What if you could ask half a dozen legendary investors their opinions on gold, the dollar and what to do with your money over the next year? That'd be pretty sweet, huh? Well, that's exactly what Jeff Clark did recently when he picked the brains of Jim Rogers, Bill Bonner, John Williams and a handful of other investment luminaries. We've included Part I of his interview below for your weekend reading. Please enjoy...and keep an eye out for part two...

Investment Legends, Part I
Jeff Clark,
BIG GOLD
Stowe, Vermont

What will happen to the US economy and the dollar in the near term? Will inflation increase dramatically? What is the outlook for gold, and where should you put your money? BIG GOLD asked a world-class panel of economists, authors, and investment advisors what they expect for the future. Caution: strong opinions ahead...

Jim Rogers is a self-made billionaire, author of the best-sellers Adventure Capitalist andInvestment Biker, and a sought-after financial commentator. He was a co-founder of the Quantum Fund, a successful hedge fund, and creator of the Rogers International Commodities Index (RICI).

Bill Bonner is the president and founder of Agora, Inc., a worldwide publisher of financial advice and opinions. He is also the author of the Internet-based Daily Reckoning and a regular columnist in MoneyWeek magazine.

Walter J. "John" Williams, private consulting economist and "economic whistleblower," has been working with Fortune 500 companies for 30 years. His newsletter Shadow Government Statistics provides in-depth analysis of the government's "creative" economic reporting practices.

Steve Henningsen is chief investment strategist and partner at The Wealth Conservancy in Boulder, CO, assisting clients interested in wealth preservation. Current assets under management exceed $200 million.

Frank Trotter is an executive vice president of EverBank and a founding partner ofhttp://www.EverBank.com, a national branchless bank that was acquired by the current EverBank in 2002. He received an M.B.A. from Washington University and has over 30 years experience in the banking industry.
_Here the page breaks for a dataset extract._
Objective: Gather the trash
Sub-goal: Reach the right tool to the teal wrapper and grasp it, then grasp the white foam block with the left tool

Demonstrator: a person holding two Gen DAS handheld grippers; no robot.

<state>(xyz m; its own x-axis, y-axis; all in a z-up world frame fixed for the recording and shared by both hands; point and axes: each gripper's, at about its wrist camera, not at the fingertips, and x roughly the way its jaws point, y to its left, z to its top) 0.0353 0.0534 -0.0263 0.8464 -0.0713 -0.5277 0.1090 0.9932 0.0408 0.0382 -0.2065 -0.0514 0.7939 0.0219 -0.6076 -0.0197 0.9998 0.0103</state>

Dr. Krassimir Petrov is an Austrian economist and holds a Ph.D. in economics from Ohio State University. He was assistant professor in economics at the American University in Bulgaria, then an associate professor in finance at Prince Sultan University in Riyadh, Saudi Arabia. He is currently an associate professor at Ahlia University in Manama, Bahrain. He's been a contributing editor for Agora Financial and Casey Research.
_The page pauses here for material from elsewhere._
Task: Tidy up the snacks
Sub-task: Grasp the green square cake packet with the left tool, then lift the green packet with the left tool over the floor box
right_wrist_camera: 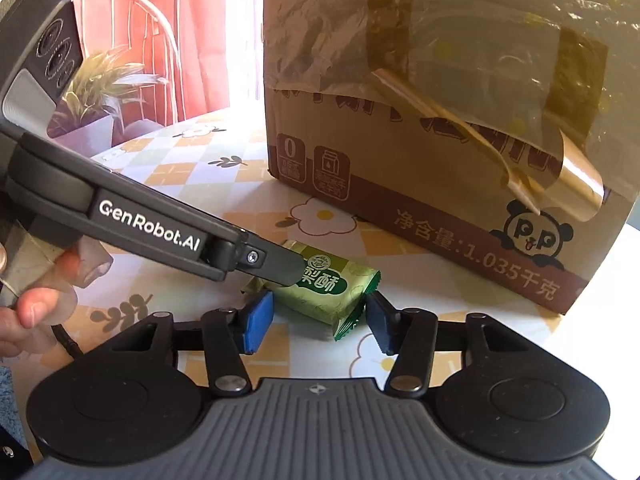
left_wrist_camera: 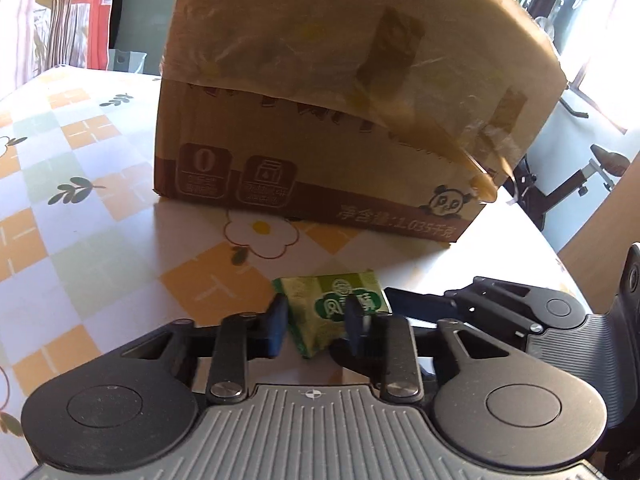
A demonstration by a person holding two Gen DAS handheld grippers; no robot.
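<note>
A green snack packet (left_wrist_camera: 332, 300) lies on the flowered tablecloth (left_wrist_camera: 100, 200) just in front of a taped cardboard box (left_wrist_camera: 320, 140). My left gripper (left_wrist_camera: 316, 322) has its pads pressed on the packet's left part. In the right wrist view one of its fingers (right_wrist_camera: 280, 270) lies across the packet (right_wrist_camera: 328, 292). My right gripper (right_wrist_camera: 318, 320) stands open, with the packet's near right end between its blue pads; I see no firm contact. One of its fingers (left_wrist_camera: 420, 304) reaches in from the right in the left wrist view. The box (right_wrist_camera: 440, 140) has loose peeling tape hanging down its front.
A person's hand (right_wrist_camera: 36, 304) holds the left gripper's handle. A potted plant (right_wrist_camera: 100, 92) and a red chair stand beyond the table's far left. The table's right edge (left_wrist_camera: 540, 236) curves close by, with black exercise equipment (left_wrist_camera: 580, 184) behind it.
</note>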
BIG GOLD: A lot of economists, including the government, believe the worst is behind us economically. Do you agree? If not, what should we be on the lookout for in 2011?

Jim Rogers: It is better for those getting all the government largesse, but the overall situation is worse. More currency turmoil. State and local problems, plus pension problems.

Bill Bonner: None of the problems that caused the crises in Europe and America have been resolved. They have been delayed and expanded by more debt and more money printing and will lead to more and worse crises. Deleveraging takes time. 2011 will, most likely, be a transition year...not unlike 2010. But the risk is that one of these latent crises will become an active crisis.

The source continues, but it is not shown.